Arrian, `Anabasis Alexandri, Book VIII (Indica),' Chapter 6, tr. E. Iliff Robson (1933)


This statement is confirmed by Strabo -


Strabo.XV.13
" I might almost say that the same animals are to be found in India as in Aethiopia and Egypt, and that the Indian rivers have all the other river animals except the hippopotamus, although Onesicritus says that the hippopotamus is also to be found in India. As for the people of India, those in the south are like the Aethiopians in colour, although they are like the rest in respect to countenance and hair (for on account of the humidity of the air their hair does not curl), whereas those in the north are like the Egyptians. "
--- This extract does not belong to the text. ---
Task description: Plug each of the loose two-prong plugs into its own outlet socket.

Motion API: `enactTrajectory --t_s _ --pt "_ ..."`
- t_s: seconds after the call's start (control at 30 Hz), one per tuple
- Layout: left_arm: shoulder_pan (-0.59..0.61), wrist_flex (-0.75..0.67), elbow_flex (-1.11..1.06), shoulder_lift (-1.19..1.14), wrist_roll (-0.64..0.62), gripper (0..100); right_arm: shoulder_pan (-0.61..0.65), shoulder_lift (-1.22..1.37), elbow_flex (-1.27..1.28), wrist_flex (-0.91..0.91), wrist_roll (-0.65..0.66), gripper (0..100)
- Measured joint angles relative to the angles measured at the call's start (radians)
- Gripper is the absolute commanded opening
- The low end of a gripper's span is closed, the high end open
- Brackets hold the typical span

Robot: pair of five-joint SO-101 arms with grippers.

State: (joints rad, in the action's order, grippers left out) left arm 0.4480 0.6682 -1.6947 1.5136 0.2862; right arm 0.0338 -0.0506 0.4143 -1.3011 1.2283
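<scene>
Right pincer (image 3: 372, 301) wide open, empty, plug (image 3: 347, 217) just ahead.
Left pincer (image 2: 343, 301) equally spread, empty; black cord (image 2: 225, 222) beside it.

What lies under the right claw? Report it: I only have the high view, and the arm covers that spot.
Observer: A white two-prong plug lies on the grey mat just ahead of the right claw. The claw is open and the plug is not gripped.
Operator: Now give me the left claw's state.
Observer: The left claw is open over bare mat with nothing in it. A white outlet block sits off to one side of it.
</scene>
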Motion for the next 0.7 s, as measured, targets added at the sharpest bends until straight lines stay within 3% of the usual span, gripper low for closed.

It is sometimes alleged that these eminent historians are not referring to the Sudras in general, but only to the Pygmies of the Andamans. This theory is refuted by the following statement of the Periplus, which no doubt describes the tall and black Malabari Dravidians -


Periplus.41
" Beyond the gulf of Baraca is that of Barygaza and the coast of the country of Ariaca, which is the beginning of the Kingdom of Nambanus and of all India. That part of it lying inland and adjoining Scythia is called Abiria, but the coast is called Syrastrene. It is a fertile country, yielding wheat and rice and sesame oil and clarified butter, cotton and the Indian cloths made therefrom, of the coarser sorts. Very many cattle are pastured there, and the men are of great stature and black in color. The metropolis of this country is Minnagara, from which much cotton cloth is brought down to Barygaza. In these places there remain even to the present time signs of the expedition of Alexander, such as ancient shrines, walls of forts and great wells. The sailing course along this coast, from Barbaricum to the promontory called Papica opposite Barygaza, and before Astacampra, is of three thousand stadia. "

The Makran was referred to by the Greeks as `Gedrosia', ie. the land of the black people. Black Sudroids form a sizeable portion of the population in this region to this day, and formed one of the groups referred to as `East Ethiopians' [ Kondratov, p.145 ]. Indeed, several geographers considered India merely another extension of Ethiopia or Abyssinia -


Itinerarium Alexandri.49 (cx)
" India as a whole originates from the north, embraces all the area which is Persian, and continues as far as Egypt and the lands of Ethiopia. "



References
`Riddles of 3 Oceans', Alexander Kondratov
`Anabasis Alexandri, Book VIII (Indica) ' by Arrian, tr. E. Iliff Robson (1933)
`Herodotus, The History' , trans. George Rawlinson, Dutton & Co., N.York, 1862
`Itinerarium Alexandri,' Anonymous, 4th century AD, `Alexander's Itinerary, An English Translation' by Iolo Davies, The Ancient History Bulletin 12.1-2 (1998) 29-54
`The Periplus of the Erythraean Sea: Travel and Trade in the Indian Ocean by a Merchant of the First Century,' W.H. Schoff (tr. & ed.), London, Bombay & Calcutta 1912.
`History of India', Mountstuart Elphinstone, J.Murray, Albemarle Street, London 1841, reprinted 1988, Atlantic Publishers New Delhi 1988.